Task to complete =
Please restate each line of the data below exactly. Omit all images.

--- Exercise data Enclosed Below ---

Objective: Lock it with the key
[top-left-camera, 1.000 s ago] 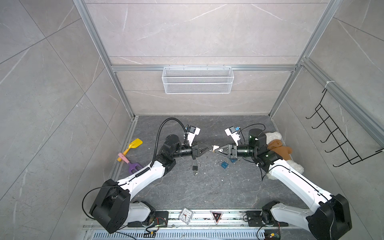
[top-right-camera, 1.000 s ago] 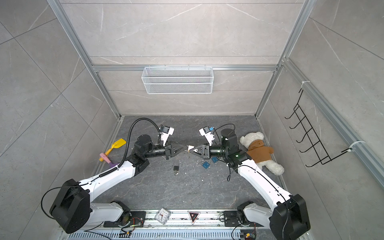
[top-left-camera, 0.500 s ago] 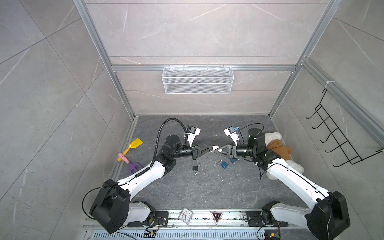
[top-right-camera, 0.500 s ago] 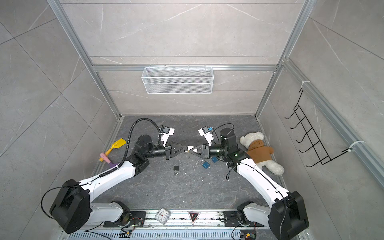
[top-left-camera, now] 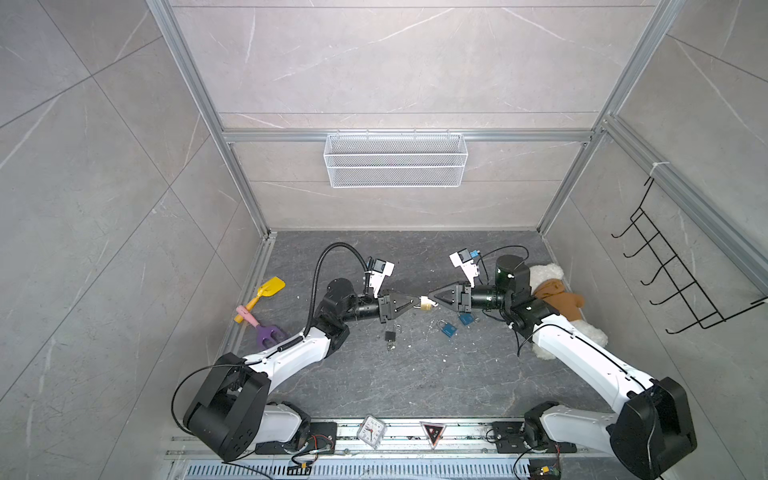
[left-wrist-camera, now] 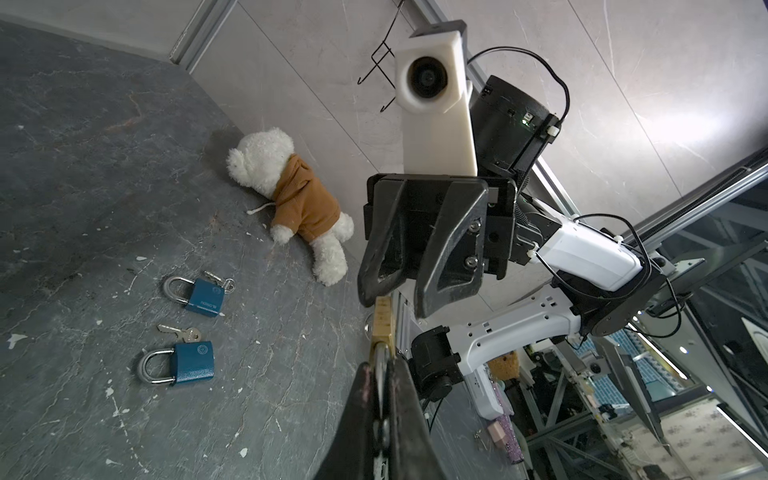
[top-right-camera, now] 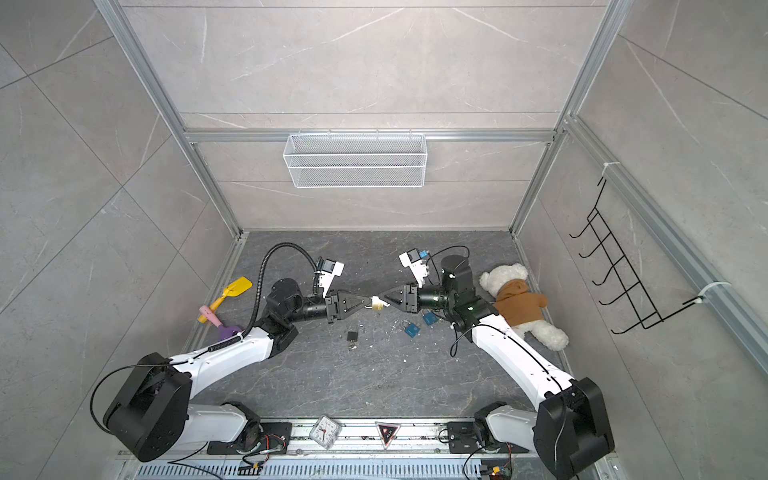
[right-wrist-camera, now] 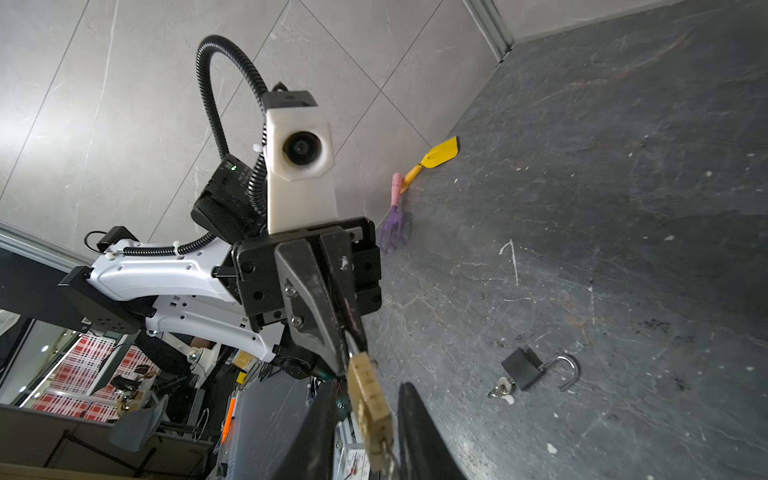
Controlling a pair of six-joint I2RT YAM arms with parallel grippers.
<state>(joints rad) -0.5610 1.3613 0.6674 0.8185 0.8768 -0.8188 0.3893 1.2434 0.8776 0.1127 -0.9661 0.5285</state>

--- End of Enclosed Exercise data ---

Result for this exercise =
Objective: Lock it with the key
[top-left-camera, 1.000 s ago] 
[top-right-camera, 1.000 s ago] 
[top-left-camera, 0.500 s ago] 
[top-right-camera, 0.500 s ago] 
[top-left-camera, now] 
[left-wrist-camera, now] 
[top-right-camera, now] 
[right-wrist-camera, now] 
Controlling a pair of six-joint I2RT YAM arms with parallel grippers.
<state>(joints rad) -0.5610 1.3613 0.6674 0.8185 0.8768 -0.8188 0.3893 1.2434 0.8776 0.1127 -0.9661 0.5285</state>

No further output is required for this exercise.